Wagner diz que a PF armou. Fica a questão: onde estão os R$ 82 milhões?

    Agora cabe à PF salvaguardar sua honra provando que ele recebeu mesmo

    Frase da vez

    “Um dos 15 relógios que a PF apreendeu com Jaques Wagner fui eu que dei. Comprei na H Stern. Era tão barato que ele nunca usou”

    Otto Alencar, senador do PSD, falando sobre a ação da PF contra Wagner.

    Foto: Marcelo Camargo/Agência Brasil
    Foto: Marcelo Camargo/Agência Brasil

     

    Há dois aspectos imbricados no caso de Jaques Wagner, o jurídico e o político.

    No jurídico a PF o acusa de ter recebido propinas no montante de R$ 82 milhões. Wagner simplesmente diz que é mentira. E agora cabe à PF salvaguardar sua honra provando que ele recebeu mesmo. Ou melhor: onde ele botou ou aplicou ou gastou essa fortuna.

    Politicamente o estrago está feito. Os aliados de Wagner dizem que ele entrou na mira da PF na medida em que começou a ser frequentemente citado como o Plano B do PT para substituir Lula. Essa ideia, que Wagner nunca encampou, já evaporou.

    Resta a banda baiana. Wagner se coloca como candidato ao Senado e nada indica que tenha desistido. Mas é preciso saber se ele vai poder. Porque afinal, a ação da PF vai resultar num processo que ninguém sabe no que vai dar.

    ACM Neto dizia ontem que não vai festejar o desastre de um adversário. Mas os aliados dele não agiam bem assim. Alguns diziam que o caso faz um contraponto a Geddel. O que também não é bem assim.

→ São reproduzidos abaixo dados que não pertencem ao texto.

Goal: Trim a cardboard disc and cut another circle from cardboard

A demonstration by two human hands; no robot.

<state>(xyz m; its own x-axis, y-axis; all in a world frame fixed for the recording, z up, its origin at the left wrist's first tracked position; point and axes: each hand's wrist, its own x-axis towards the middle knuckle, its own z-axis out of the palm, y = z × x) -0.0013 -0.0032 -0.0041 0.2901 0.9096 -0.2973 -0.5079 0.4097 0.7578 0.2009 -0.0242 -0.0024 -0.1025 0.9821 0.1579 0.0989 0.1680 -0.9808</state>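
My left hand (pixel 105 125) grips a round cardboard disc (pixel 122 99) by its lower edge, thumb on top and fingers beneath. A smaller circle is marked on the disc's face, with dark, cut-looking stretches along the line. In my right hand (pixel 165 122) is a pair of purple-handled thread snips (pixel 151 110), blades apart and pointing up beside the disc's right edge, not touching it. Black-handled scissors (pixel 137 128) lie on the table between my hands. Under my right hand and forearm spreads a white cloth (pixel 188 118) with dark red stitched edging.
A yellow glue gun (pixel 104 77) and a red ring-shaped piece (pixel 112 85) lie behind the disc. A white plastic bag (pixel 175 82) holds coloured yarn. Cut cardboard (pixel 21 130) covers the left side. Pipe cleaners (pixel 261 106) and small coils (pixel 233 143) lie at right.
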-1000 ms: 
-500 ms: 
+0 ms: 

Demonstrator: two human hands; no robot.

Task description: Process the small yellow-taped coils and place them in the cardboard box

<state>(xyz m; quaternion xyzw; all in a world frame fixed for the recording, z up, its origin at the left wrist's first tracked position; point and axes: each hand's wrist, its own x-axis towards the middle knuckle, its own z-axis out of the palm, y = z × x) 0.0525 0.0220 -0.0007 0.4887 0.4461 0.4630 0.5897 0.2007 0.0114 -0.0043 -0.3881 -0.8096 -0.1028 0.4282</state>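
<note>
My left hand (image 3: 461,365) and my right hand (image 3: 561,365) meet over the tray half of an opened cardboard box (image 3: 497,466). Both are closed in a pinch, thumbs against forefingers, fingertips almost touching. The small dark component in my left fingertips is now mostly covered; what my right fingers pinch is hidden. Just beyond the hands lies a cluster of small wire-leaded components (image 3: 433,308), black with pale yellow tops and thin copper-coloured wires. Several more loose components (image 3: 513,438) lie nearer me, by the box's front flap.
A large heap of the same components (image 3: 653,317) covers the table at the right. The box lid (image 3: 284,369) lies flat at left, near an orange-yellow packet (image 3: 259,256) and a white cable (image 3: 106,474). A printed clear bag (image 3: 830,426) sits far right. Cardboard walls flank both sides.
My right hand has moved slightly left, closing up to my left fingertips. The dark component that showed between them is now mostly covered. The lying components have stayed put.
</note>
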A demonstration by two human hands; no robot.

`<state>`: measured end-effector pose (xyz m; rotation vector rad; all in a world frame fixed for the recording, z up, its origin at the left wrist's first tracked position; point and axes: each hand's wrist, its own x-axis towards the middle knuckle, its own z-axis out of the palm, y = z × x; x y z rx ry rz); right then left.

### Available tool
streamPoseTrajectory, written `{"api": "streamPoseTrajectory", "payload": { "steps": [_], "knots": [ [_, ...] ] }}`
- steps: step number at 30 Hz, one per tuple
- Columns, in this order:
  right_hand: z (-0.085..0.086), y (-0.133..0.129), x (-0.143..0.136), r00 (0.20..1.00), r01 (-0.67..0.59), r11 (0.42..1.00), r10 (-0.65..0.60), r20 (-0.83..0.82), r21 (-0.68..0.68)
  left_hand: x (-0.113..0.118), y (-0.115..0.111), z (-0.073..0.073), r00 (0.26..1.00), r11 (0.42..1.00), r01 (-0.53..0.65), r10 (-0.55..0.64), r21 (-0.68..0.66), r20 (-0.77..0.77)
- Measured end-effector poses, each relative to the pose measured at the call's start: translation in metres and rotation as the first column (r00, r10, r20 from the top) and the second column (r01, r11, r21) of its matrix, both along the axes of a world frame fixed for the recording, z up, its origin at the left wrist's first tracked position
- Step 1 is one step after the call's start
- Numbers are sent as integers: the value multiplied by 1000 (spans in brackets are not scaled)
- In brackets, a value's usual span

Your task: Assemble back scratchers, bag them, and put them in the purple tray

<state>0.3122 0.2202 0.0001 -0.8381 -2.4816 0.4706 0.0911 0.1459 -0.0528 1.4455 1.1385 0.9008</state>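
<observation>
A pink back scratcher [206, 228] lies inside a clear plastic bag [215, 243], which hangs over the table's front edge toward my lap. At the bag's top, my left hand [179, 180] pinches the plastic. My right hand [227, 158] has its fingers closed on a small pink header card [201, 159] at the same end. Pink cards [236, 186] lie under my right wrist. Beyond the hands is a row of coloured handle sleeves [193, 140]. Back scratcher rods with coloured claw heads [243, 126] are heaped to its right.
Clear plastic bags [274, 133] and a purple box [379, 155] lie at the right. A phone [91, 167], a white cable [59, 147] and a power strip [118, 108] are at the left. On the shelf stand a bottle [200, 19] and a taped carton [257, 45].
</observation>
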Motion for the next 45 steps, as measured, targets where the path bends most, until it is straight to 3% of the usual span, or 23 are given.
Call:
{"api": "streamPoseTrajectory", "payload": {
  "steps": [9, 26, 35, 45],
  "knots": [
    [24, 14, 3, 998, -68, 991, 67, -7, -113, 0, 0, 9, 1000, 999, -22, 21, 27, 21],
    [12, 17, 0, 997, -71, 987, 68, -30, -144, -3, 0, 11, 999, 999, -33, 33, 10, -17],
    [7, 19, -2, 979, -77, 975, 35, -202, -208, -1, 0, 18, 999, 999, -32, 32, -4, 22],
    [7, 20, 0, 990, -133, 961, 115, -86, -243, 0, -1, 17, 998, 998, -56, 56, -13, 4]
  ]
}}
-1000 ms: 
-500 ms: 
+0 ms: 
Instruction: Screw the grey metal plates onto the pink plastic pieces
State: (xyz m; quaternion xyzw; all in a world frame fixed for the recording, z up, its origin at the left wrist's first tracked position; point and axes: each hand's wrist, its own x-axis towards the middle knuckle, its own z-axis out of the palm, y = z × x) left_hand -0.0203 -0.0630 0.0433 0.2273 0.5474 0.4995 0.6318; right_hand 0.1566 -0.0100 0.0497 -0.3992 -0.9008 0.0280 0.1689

    Geddel foi apanhado com R$ 51 milhões na mão, E Wagner só tinha na mão 15 relógios. Os R$ 82 milhões a PF tem que provar onde estão.

    Politização antecipada

    Antes de ser acusado pela PF no caso da Fonte Nova, Jaques Wagner já se queixava do que considera ser a politização da área da justiça no Brasil:

    — O MP está politizado, o Judiciário também. Aqui no Brasil está assim, se prende, para depois se verificar que o cidadão é inocente. Não é só com Lula, é com qualquer um. A política perpassou tudo.

    Agora se diz vítima de uma convicção que já tinha.